About this task
Repeat the listing below in full, keeping each word as given.

━━━━━━━━━━

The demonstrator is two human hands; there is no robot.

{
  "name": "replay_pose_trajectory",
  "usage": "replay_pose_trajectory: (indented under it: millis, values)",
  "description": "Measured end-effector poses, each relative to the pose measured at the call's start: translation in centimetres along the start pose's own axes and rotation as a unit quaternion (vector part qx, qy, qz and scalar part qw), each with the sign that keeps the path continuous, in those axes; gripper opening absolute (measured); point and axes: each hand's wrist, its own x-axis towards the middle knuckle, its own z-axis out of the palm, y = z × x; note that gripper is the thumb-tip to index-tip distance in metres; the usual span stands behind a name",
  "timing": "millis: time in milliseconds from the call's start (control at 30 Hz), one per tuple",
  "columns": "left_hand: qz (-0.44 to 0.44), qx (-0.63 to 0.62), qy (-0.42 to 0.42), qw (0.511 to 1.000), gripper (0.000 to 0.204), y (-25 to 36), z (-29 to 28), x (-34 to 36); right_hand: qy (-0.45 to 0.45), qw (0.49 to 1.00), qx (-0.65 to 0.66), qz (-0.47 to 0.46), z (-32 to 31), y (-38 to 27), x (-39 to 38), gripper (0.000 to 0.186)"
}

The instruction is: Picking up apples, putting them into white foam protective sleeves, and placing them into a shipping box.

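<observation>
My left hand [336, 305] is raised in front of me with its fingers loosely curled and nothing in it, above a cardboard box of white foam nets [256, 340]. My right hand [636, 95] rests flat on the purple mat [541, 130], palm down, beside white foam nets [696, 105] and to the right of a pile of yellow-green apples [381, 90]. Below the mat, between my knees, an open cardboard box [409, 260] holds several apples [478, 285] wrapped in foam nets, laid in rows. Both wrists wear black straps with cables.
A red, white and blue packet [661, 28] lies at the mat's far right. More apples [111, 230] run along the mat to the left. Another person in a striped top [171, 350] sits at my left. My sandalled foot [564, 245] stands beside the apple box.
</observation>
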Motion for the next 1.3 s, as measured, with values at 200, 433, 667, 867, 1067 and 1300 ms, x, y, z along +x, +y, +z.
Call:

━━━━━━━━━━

Response below
The demonstrator is two human hands; there is no robot.

{
  "name": "replay_pose_trajectory",
  "usage": "replay_pose_trajectory: (indented under it: millis, values)",
  "description": "Measured end-effector poses, each relative to the pose measured at the call's start: translation in centimetres along the start pose's own axes and rotation as a unit quaternion (vector part qx, qy, qz and scalar part qw), each with the sign that keeps the path continuous, in those axes; gripper opening absolute (measured); point and axes: each hand's wrist, its own x-axis towards the middle knuckle, its own z-axis out of the palm, y = z × x; note that gripper is the thumb-tip to index-tip distance in metres; the usual span stands behind a name",
  "timing": "millis: time in milliseconds from the call's start (control at 30 Hz), one per tuple",
  "columns": "left_hand: qz (-0.44 to 0.44), qx (-0.63 to 0.62), qy (-0.42 to 0.42), qw (0.511 to 1.000), gripper (0.000 to 0.204), y (-25 to 36), z (-29 to 28), x (-34 to 36); right_hand: qy (-0.45 to 0.45), qw (0.49 to 1.00), qx (-0.65 to 0.66), qz (-0.47 to 0.46), z (-32 to 31), y (-38 to 27), x (-39 to 38), gripper (0.000 to 0.186)"
}

The instruction is: Picking up apples, putting them into white foam protective sleeves, and placing them into a shipping box.

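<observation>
My left hand [336, 305] is raised in front of me with its fingers loosely curled and nothing in it, above a cardboard box of white foam nets [256, 340]. My right hand [636, 95] rests flat on the purple mat [541, 130], palm down, beside white foam nets [696, 105] and to the right of a pile of yellow-green apples [381, 90]. Below the mat, between my knees, an open cardboard box [409, 260] holds several apples [478, 285] wrapped in foam nets, laid in rows. Both wrists wear black straps with cables.
A red, white and blue packet [661, 28] lies at the mat's far right. More apples [111, 230] run along the mat to the left. Another person in a striped top [171, 350] sits at my left. My sandalled foot [564, 245] stands beside the apple box.
</observation>
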Motion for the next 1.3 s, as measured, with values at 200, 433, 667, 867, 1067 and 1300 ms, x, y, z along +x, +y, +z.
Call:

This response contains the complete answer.